In many respects, Bradford’s acquisition of DSI is a relatively conventional industry development: one component provider acquires another, looking for the expanded markets and economies of scale that a larger company can provide. But what happened to Planetary Resources is, well, less conventional.

Two months before the DSI announcement, Planetary Resources announced that it, too, had been acquired by another company. ConsenSys, which describes itself as a “blockchain venture production studio,” said it purchased Planetary Resources in a transaction terms of which were not disclosed.

ConsenSys uses blockchain technologies, in particular a decentralized computing platform called Etherium, for “building and scaling tools, disruptive startups, and enterprise software products,” according to its website. ConsenSys has more than three dozen “spokes,” or companies working on various projects that make use of Ethereum, in areas ranging from financial management to gambling.

Even with that eclectic mix of companies, it’s not clear how an asteroid mining company fits in, and the announcement of the acquisition didn’t provide many hints. “Bringing deep space capabilities into the ConsenSys ecosystem reflects our belief in the potential for Ethereum to help humanity craft new societal rule systems through automated trust and guaranteed execution,” said Joe Lubin, founder of ConsensSys. Okay.

“And it reflects our belief in democratizing and decentralizing space endeavors to unite our species and unlock untapped human potential,” he added. “We look forward to sharing our plans and how to join us on this journey in the months ahead.”

ConsenSys and Planetary Resources have not shared additional details since that announcement at the end of October. It was clear long before then, though, that Planetary Resources needed more financial resources: a funding round in 2017 involving a “major global mining company” fell through. That lead to significant layoffs earlier last year. In its announcement of the acquisition, ConsenSys identified only two people from Planetary Resources who would be staying on: president and CEO Chris Lewicki and general counsel Brian Israel.

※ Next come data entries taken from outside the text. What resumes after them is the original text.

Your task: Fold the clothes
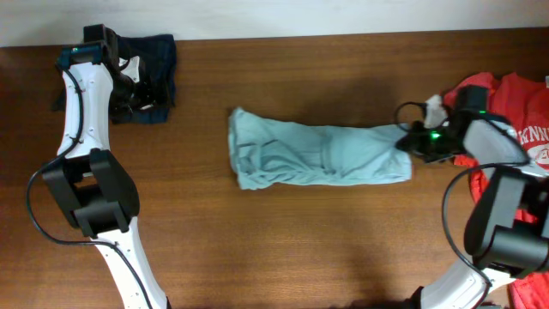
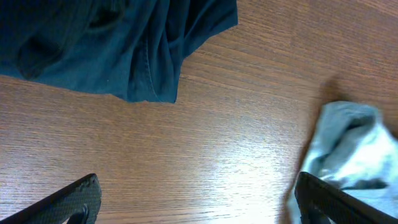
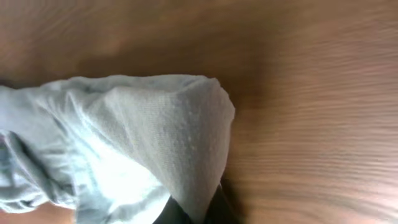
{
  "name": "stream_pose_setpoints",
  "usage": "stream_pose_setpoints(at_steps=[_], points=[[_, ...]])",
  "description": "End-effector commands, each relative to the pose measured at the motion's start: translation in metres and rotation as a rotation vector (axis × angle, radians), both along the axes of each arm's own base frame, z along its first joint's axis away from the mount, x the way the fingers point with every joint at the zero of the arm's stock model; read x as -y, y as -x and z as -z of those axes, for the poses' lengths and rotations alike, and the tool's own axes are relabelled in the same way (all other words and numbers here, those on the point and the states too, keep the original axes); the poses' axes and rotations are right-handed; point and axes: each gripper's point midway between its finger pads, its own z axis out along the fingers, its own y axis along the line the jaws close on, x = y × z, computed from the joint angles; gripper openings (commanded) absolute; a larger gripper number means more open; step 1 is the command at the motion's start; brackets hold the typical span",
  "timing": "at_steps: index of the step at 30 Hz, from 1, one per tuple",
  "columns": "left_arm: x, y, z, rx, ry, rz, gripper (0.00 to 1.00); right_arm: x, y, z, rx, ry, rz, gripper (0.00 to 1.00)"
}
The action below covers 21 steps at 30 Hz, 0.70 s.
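Note:
The pale grey-teal T-shirt (image 1: 313,156) lies rolled into a long bundle across the middle of the table. My right gripper (image 1: 410,140) is shut on its right end; in the right wrist view the cloth (image 3: 143,130) is pinched between the dark fingers (image 3: 196,210) at the bottom edge. The red T-shirt (image 1: 513,107) with white lettering lies crumpled at the right edge, partly under the right arm. My left gripper (image 2: 199,199) is open and empty above bare wood, near the far left corner; the left end of the grey-teal shirt (image 2: 348,155) shows beside its right finger.
A dark blue-green garment (image 1: 146,73) lies bunched at the back left corner, also seen in the left wrist view (image 2: 118,43). The brown wooden table (image 1: 283,249) runs to a pale wall at the back. More red cloth (image 1: 532,292) shows at the bottom right.

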Motion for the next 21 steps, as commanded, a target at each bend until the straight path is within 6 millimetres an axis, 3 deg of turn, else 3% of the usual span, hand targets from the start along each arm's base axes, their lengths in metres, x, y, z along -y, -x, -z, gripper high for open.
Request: stream_pose_setpoints(at_steps=[1,7,11,15,21], points=[[-0.002,-0.002,-0.002,0.009,-0.005,-0.002,0.99,0.035,-0.010,-0.023,0.048,0.030,0.040,0.04],[-0.002,-0.002,-0.002,0.008,-0.005,-0.002,0.99,0.061,-0.019,-0.058,0.063,0.077,0.082,0.04],[-0.002,-0.002,-0.002,0.008,-0.005,-0.002,0.99,0.056,-0.026,-0.078,0.058,0.140,0.054,0.04],[-0.002,-0.002,-0.002,0.009,-0.005,-0.002,0.99,0.037,-0.031,-0.095,0.047,0.189,0.002,0.04],[-0.002,-0.002,-0.002,0.008,-0.005,-0.002,0.99,-0.014,-0.033,-0.115,0.027,0.239,-0.122,0.04]])
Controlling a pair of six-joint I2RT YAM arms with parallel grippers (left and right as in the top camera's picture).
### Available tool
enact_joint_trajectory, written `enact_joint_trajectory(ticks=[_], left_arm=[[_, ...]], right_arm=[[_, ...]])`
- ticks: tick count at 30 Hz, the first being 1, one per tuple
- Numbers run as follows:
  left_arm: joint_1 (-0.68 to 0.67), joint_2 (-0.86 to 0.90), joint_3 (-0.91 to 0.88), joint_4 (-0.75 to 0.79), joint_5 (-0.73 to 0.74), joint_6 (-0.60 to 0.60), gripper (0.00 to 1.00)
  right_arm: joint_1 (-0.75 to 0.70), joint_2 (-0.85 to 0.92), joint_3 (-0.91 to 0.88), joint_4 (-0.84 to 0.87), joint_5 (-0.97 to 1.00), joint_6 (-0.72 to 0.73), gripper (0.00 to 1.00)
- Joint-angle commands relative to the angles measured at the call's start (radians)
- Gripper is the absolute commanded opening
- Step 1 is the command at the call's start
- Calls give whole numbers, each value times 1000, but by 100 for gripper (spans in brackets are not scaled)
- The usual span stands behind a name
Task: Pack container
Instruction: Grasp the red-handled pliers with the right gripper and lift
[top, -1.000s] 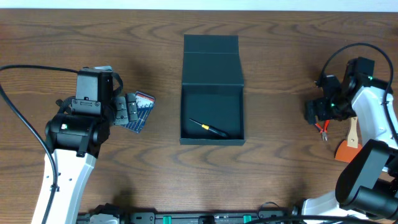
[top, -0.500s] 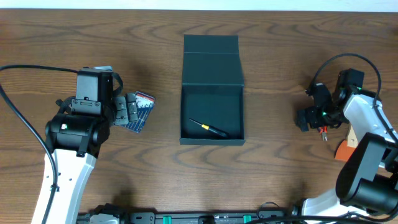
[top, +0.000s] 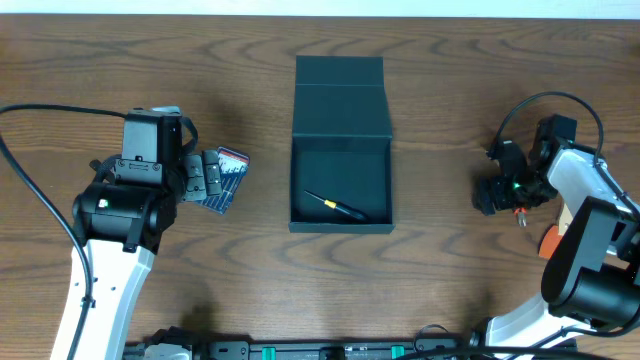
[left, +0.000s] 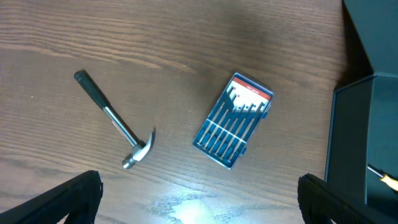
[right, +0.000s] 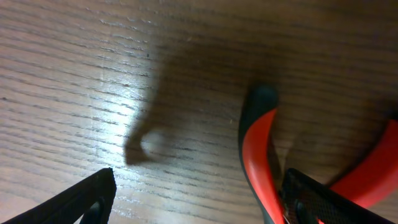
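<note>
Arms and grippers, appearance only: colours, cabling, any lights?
White shells on the lower links of left arm and right arm, black joints and wrist blocks. The left gripper and right gripper are black; fingers look dark and matte. Black cable loops off each arm. Small green light near the right wrist.

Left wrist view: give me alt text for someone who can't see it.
A screwdriver set in a clear case with a red label lies on the wooden table, with a small hammer lying apart from it and the dark container at the right edge. The left tool is open, its fingers framing the bottom corners.
</note>
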Motion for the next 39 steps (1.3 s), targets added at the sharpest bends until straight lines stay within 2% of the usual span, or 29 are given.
enact_joint_trajectory(ticks=[1,8,18,28,32,39], left_arm=[[5,0,23,-5,-15,-9,99],[5,0,23,-6,-15,-9,98],[5,0,23,-7,-15,-9,98],[5,0,23,-7,-15,-8,98],[5,0,23,-7,-15,-9,98],[5,0,23,-7,-15,-9,98]], right_arm=[[-2,19,-6,2,14,-6,87],[-2,23,-6,6,108,-7,87],[-2,25,-6,18,113,-13,80],[-2,25,-6,16,112,-13,60],[-2,25,-6,16,111,-13,45],[-2,25,-6,17,111,-13,32]])
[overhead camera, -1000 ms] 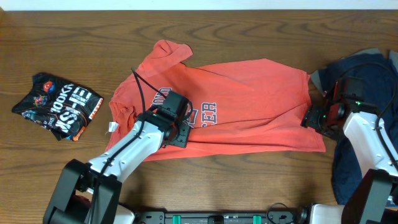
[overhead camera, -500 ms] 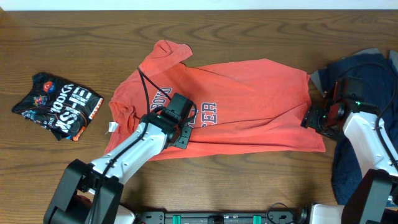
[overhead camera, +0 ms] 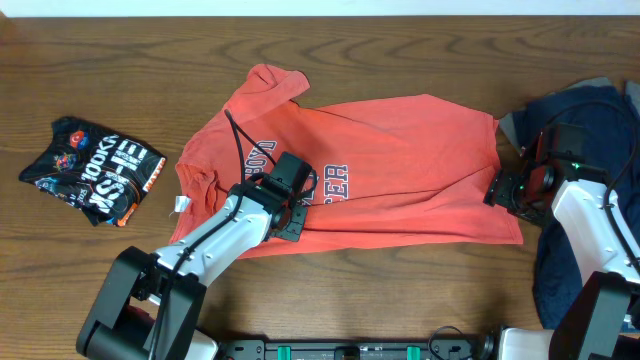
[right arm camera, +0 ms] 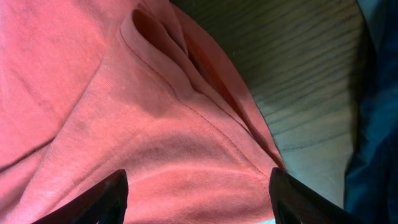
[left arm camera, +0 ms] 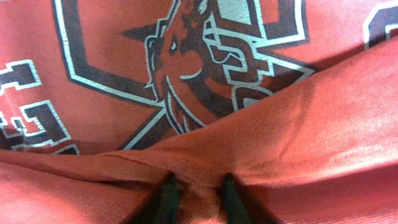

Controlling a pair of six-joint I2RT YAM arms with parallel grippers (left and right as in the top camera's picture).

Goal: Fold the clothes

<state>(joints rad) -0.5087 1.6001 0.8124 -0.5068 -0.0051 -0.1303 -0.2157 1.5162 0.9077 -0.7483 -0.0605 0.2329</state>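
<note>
The left hand (left arm camera: 199,190) is pinching a fold of the coral-red short-sleeved T-shirt (overhead camera: 400,150); the right hand (right arm camera: 199,196) is hovering spread over its hem and should grip before any lifting.

Red T-shirt (overhead camera: 400,160) chest lettering partly covered by left arm (overhead camera: 215,235) overhead, left gripper (left arm camera: 198,190) tips sunk in a shirt fold, navy garment (overhead camera: 552,270) cut off at right edge, right gripper (right arm camera: 198,196) fingers cropped at frame bottom, black garment (overhead camera: 95,170) print crumpled, only partly legible.
</note>
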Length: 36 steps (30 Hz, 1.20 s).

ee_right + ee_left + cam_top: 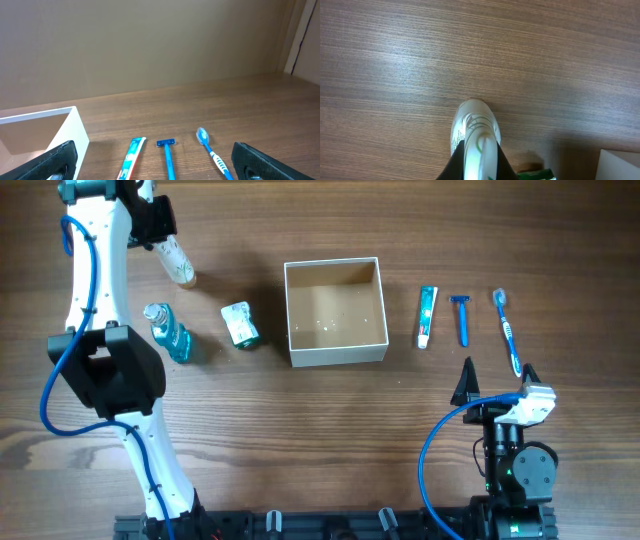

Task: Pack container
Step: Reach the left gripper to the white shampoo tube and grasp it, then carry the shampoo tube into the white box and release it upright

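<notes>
Container (335,312) (white walls, tan inside, nothing in it) sat mid-table (330,430), to the right of the left gripper (162,238). That gripper was clamped on one white bottle (181,268), its long axis slanting roughly containerward. Right gripper (497,372) stood spread, unloaded. One each: mouthwash bottle (170,332), toothbrush (508,330), toothpaste tube (427,316), razor (462,318), green packet (240,325).

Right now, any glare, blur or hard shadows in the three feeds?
Overhead: even light, sharp, bright specks on the container floor. Left wrist: pale sheen across the table, held bottle slightly soft up close. Right wrist: jaws dark and blurred at the lower corners, toothbrush and razor crisp.
</notes>
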### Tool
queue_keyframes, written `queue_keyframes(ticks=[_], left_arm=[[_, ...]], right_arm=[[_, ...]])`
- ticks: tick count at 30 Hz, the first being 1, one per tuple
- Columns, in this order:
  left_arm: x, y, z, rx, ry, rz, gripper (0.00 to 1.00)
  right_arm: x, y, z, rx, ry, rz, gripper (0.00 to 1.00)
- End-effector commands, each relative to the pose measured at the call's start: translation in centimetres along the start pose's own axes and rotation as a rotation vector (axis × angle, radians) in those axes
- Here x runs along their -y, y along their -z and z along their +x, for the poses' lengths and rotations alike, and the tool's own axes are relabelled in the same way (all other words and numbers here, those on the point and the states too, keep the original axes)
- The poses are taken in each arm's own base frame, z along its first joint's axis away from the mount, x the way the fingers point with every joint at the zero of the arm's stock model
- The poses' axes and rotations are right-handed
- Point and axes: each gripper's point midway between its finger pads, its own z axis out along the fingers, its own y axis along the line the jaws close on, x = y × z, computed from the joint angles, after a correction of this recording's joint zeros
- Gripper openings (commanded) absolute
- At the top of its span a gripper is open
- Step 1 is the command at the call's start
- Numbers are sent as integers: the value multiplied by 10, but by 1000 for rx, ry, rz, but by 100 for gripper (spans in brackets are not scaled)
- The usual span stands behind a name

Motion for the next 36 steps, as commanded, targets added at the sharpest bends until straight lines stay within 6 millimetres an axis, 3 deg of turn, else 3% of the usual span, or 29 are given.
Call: queue_keyframes(ticks=[1,6,10,12,13,16,22,27,31,36], left_arm=[[23,63,-27,150,31,128,4],[45,137,-34,282,-8,194,4],[76,208,-26,404,-74,243,4],[95,236,-17,446,-114,274,4],[115,258,-3,464,-155,304,4],[145,274,25,433,-206,353,4],[202,266,82,269,-306,422,4],[243,244,106,185,-396,444,4],[256,213,112,127,-423,391,4],[255,171,115,52,-430,299,4]], right_arm=[[0,0,-1,5,3,-4,100],[0,0,-1,5,3,-4,100],[0,0,-1,5,3,-3,100],[0,0,-1,5,3,-4,100],[0,0,-1,5,3,-4,100],[0,0,-1,5,3,-4,100],[0,0,-1,5,3,-4,100],[0,0,-1,5,2,-4,100],[0,0,-1,5,3,-4,100],[0,0,-1,5,2,-4,100]])
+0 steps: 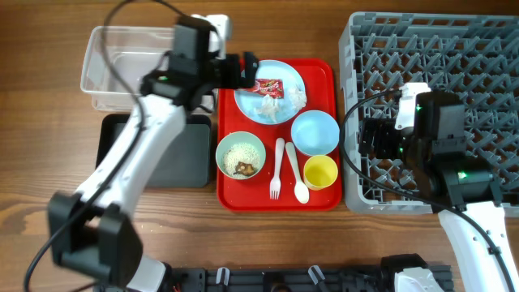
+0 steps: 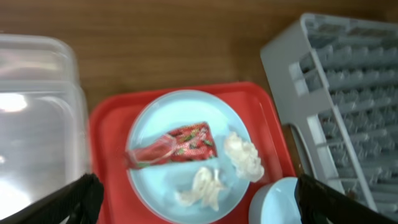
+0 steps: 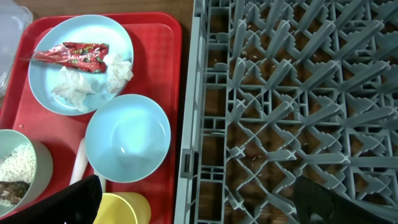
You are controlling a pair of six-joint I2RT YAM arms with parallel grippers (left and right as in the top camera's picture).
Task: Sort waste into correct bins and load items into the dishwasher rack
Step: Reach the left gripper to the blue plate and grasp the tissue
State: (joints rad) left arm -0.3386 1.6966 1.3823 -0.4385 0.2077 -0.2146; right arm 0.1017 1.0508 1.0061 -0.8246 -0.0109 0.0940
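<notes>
brown wood-grain tabletop (image 1: pixel 32 146) under me, grain running left to right, matte finish, even light from above, soft shadows

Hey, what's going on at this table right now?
Two robot arms are clearing a meal tray. The left hand hovers open over the blue plate, which holds a red wrapper and crumpled tissue. The right hand is open above the grey rack, holding nothing. The blue bowl, green bowl with rice, yellow cup, fork and spoon sit on the red tray. Nothing looks sorted or loaded yet.
</notes>
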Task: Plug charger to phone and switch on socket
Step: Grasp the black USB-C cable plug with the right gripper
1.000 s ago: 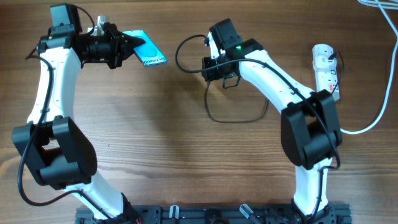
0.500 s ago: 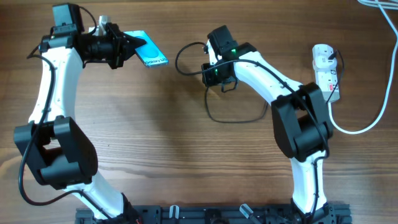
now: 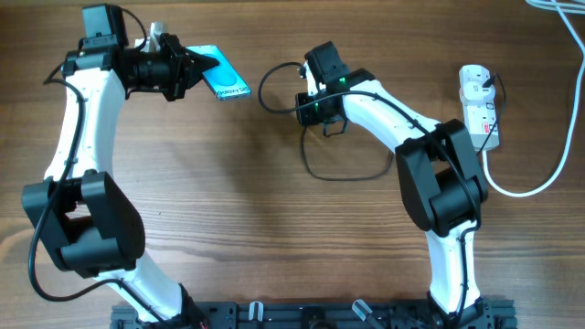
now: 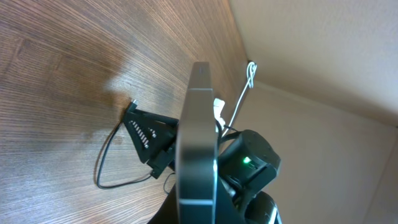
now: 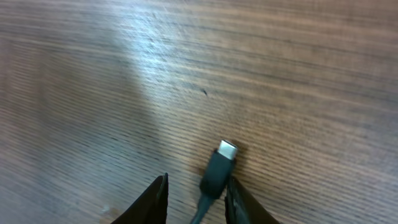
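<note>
Teal phone clamped in L tool, charger tip inside R tool, narrow gap

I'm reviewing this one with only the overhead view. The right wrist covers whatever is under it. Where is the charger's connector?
Observer: In the right wrist view, the charger pokes forward out of the right gripper, its silver end just over the bare table.
Operator: Is it clamped?
Observer: I cannot tell. The gap at the gripper's tips is wider than the connector, and any contact lower down is out of frame.
Operator: How does the phone sit in the left gripper?
Observer: The left wrist view shows the phone edge-on in the left gripper, its dark rim running straight away from the camera.
</note>
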### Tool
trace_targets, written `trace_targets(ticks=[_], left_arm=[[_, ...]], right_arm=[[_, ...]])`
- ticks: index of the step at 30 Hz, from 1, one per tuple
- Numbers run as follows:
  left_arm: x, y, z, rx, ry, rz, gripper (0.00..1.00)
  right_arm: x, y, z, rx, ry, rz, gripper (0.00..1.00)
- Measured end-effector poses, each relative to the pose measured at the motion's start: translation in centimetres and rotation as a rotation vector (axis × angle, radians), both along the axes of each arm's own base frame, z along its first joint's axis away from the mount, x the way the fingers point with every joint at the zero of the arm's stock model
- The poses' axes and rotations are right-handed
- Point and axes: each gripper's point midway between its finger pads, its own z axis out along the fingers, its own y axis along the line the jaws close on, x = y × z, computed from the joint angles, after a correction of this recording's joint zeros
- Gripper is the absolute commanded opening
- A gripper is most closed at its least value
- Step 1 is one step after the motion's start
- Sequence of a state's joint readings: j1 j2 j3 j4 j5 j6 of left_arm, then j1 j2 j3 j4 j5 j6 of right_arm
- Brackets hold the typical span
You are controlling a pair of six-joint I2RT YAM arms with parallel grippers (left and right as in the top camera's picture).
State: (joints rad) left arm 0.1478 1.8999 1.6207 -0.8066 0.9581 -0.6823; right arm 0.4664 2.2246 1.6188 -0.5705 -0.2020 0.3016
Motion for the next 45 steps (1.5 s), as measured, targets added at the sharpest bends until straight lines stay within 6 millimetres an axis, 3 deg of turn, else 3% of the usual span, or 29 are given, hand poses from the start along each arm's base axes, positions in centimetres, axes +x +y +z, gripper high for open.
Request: trace_targets(ticks=[22,25,29,37,45], left_arm=[[0.0,0.1,-0.1,0.006,0.001,0.003,0.04],[0.0,0.1,-0.1,0.006,0.001,0.003,0.04],[0.0,0.1,-0.1,0.006,0.001,0.003,0.04],[0.0,0.1,-0.1,0.006,0.002,0.003,0.04],[0.0,0.1,-0.1,0.006,0.002,0.003,0.04]], right_arm=[[-0.2,-0.8,-0.6,-0.014,0.04,-0.137,0.29],[-0.2,-0.8,-0.6,-0.015,0.041,-0.142,0.25],[-0.1,-0.8,-0.7,-0.007,0.046,-0.163,0.06],[0.1,0.0,-0.6,0.021,0.038,-0.153,0.04],[-2.9,-1.3,1.1,-0.115,0.075,-0.124,0.04]])
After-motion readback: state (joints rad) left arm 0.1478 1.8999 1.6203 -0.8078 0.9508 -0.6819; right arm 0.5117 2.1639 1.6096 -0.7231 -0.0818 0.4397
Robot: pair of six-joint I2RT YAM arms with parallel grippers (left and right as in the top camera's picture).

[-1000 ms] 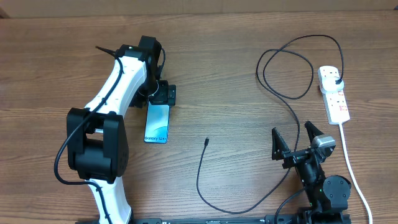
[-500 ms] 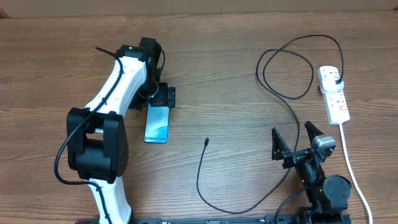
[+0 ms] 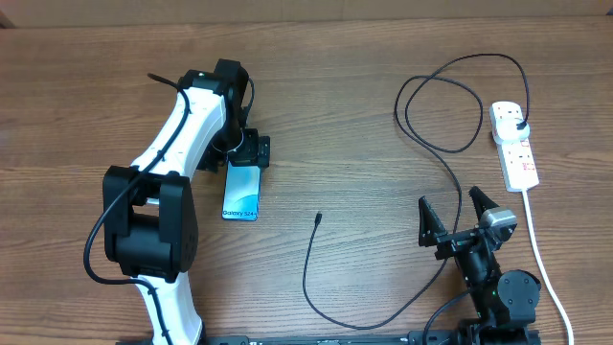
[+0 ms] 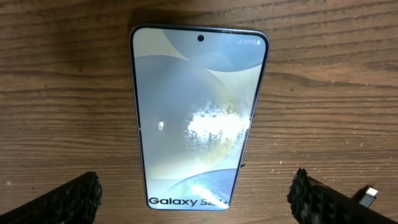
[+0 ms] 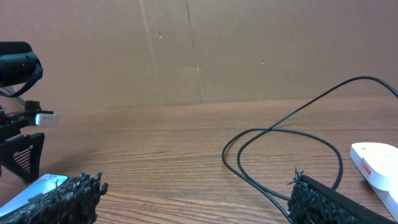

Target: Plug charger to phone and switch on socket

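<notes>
Barely, the left tool [image 4: 196,200] is inching over the phone [image 4: 199,112]'s twelve-o'clock end, fingers spread apart, with the charger [image 3: 306,273] lying ungrasped.

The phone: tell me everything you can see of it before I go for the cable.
The phone is a slim rectangle with rounded corners and a dark frame, lying flat and face up on the wooden table. Its screen is lit pale blue, with a punch-hole camera at one end and "Galaxy S24" at the other. The left gripper hangs over it, open, fingers either side, no contact visible. The charger lies apart, its tip not plugged in.
</notes>
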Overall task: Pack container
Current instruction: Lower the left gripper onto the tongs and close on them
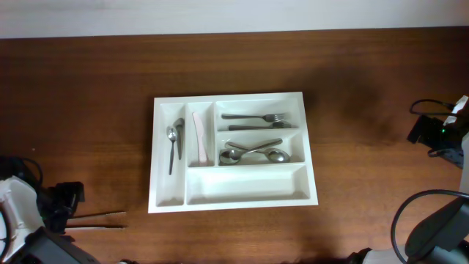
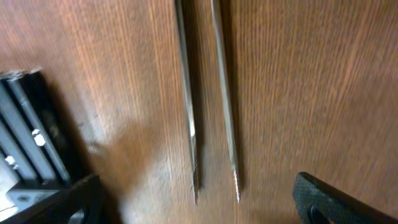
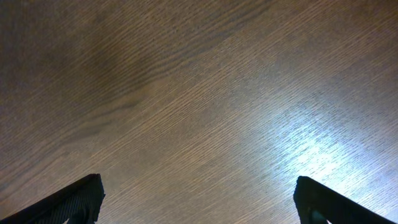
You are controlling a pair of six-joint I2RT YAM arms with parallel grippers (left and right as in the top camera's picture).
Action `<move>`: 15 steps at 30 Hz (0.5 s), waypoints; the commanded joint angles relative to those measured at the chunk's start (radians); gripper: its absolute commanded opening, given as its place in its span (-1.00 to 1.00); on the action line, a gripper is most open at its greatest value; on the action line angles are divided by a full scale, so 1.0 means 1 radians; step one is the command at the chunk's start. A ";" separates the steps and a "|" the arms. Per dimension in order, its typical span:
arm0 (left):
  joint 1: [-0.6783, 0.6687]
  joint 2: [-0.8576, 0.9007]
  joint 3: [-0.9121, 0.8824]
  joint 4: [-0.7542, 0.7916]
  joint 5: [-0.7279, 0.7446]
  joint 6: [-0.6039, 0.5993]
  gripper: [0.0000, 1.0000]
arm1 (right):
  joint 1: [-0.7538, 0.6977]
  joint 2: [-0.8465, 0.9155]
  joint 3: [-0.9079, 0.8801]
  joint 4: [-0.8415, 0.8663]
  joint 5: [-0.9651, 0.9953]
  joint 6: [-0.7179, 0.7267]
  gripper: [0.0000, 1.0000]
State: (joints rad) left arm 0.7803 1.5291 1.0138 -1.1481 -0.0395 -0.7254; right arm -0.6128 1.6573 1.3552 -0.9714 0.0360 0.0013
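Observation:
The container [image 1: 232, 202], a big white cutlery tray, lies in the middle of the table. Its slots hold small spoons [image 1: 174, 141], a pale flat piece [image 1: 199, 139], forks [image 1: 255, 120] and larger spoons [image 1: 253, 152]; the long front compartment [image 1: 245, 183] is bare. Two thin metal chopsticks [image 1: 99, 220] lie on the wood left of the tray. My left gripper [image 2: 199, 208] is open just behind their pointed tips [image 2: 194, 180], touching neither. My right gripper [image 3: 199, 208] is open over bare wood at the table's right side, holding nothing.
The left arm [image 1: 51, 209] fills the front left corner and the right arm [image 1: 440, 132] with its cables fills the right edge. The dark wooden table [image 1: 366, 81] runs to a pale wall at the back.

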 commanded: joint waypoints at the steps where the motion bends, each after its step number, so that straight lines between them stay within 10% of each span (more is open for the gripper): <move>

It’s not clear that ConsenSys will be able to provide significant resources. The company said last month it was laying off 13 percent of its own staff while planning to spin off many of those spokes, which may not be equipped to operate on their own. The company has cut back on spending in other areas, a dramatic change from its earlier, freewheeling days.

Evan as Planetary Resources’ future remains uncertain, DSI, under new ownership, hasn’t completely ruled out asteroid mining. “We believe in developing and exploring the riches of the solar system and we want to be among the ones to make it happen,” said Fichtenbaum in the statement announcing the acquisition.

But doing so, he said later, would be done under a more methodical approach. “There is a lot that needs to be developed before people are mining asteroids,” he said. “But that doesn’t mean that there aren’t markets for solutions that solve key problems, like for high performance propulsion systems, deep space buses and precision control systems.”

“For commercial asteroid mining, we are not people who sneer at its prospects,” he added. “We believe it has a real future and want to see if DSI’s Comet and Xplorer as well as Bradford’s existing activities can play a part of that future. In terms of doing the mining activities ourselves, you never know—we will see! But for now, we are taking things step by step.”